_The task_: In the material below, find each line that contains the word "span" and copy it.

_The data_:
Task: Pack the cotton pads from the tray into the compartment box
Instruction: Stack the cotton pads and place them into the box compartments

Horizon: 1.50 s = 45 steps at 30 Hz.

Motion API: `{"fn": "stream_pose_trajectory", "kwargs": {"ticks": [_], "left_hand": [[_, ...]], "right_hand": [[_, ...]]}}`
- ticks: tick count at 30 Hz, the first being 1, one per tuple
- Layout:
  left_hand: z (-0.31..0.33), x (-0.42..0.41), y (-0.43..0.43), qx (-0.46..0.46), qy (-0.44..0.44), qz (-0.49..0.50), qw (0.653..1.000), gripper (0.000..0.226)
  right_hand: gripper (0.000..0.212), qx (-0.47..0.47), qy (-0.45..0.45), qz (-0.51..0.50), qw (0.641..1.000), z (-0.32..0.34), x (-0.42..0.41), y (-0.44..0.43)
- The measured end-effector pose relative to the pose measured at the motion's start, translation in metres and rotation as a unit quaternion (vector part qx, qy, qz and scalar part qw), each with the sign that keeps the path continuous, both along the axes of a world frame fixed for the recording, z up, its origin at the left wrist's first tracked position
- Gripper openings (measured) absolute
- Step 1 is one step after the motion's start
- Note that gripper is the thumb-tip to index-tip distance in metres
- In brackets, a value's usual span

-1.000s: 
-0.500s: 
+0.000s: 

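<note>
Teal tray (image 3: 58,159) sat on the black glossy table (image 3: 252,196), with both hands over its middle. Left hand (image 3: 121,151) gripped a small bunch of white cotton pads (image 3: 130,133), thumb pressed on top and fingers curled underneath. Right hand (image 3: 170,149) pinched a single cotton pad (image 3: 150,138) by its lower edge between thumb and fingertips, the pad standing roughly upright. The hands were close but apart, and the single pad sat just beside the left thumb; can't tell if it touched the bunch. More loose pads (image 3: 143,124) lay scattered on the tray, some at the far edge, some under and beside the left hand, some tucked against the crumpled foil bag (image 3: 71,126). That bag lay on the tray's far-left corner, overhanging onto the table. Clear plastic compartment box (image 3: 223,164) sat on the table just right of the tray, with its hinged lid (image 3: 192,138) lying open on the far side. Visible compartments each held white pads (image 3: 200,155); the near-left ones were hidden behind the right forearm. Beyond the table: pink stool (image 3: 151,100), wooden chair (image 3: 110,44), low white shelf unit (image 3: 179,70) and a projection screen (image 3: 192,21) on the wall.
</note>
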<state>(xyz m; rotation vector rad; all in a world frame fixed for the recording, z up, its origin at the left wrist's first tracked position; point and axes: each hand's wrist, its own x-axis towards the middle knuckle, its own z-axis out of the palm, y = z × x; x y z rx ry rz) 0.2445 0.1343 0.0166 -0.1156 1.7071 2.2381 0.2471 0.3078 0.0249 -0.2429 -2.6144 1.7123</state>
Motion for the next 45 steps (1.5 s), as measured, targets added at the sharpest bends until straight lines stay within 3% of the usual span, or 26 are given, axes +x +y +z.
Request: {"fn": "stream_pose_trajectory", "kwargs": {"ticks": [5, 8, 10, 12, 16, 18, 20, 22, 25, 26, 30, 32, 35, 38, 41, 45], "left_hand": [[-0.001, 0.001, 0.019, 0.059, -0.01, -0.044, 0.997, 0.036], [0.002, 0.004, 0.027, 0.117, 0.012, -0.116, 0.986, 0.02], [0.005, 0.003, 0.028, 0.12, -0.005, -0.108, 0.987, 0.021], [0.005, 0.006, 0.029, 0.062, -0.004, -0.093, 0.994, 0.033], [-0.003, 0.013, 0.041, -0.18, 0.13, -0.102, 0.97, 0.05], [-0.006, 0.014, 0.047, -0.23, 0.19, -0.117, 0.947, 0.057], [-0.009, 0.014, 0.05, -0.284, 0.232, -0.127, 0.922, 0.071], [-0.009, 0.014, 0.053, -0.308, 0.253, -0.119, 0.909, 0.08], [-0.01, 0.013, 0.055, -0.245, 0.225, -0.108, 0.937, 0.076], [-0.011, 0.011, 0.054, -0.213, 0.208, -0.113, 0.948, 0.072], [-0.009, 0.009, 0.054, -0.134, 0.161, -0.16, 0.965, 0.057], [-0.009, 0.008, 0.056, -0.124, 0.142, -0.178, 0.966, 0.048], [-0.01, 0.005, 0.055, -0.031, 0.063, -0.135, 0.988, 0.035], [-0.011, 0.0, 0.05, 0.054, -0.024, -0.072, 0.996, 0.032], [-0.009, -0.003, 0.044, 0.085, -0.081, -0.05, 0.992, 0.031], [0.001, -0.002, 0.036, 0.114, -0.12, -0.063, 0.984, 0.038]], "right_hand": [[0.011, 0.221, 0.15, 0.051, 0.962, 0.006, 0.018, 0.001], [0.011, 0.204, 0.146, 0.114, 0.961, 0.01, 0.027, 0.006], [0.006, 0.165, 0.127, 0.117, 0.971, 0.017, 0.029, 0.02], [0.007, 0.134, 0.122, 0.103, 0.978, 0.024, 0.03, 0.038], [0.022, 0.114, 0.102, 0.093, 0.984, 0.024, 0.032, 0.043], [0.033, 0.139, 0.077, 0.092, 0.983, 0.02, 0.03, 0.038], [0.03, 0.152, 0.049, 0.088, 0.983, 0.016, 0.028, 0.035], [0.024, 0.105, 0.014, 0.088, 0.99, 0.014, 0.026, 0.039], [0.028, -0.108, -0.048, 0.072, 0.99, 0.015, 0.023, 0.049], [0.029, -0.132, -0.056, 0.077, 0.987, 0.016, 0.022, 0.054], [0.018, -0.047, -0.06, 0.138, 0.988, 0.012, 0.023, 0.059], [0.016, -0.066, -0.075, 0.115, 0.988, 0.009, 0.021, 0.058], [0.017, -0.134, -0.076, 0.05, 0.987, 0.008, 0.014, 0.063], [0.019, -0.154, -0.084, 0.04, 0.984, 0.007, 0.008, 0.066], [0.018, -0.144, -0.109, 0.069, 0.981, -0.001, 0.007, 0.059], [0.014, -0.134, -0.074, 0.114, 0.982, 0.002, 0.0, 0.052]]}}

_Result of this exercise_:
- In brackets, a value's usual span
Motion for the next 45 steps (1.5 s), as measured, targets added at the sharpest bends until straight lines stay within 3% of the usual span, or 26 are given, axes +x +y +z.

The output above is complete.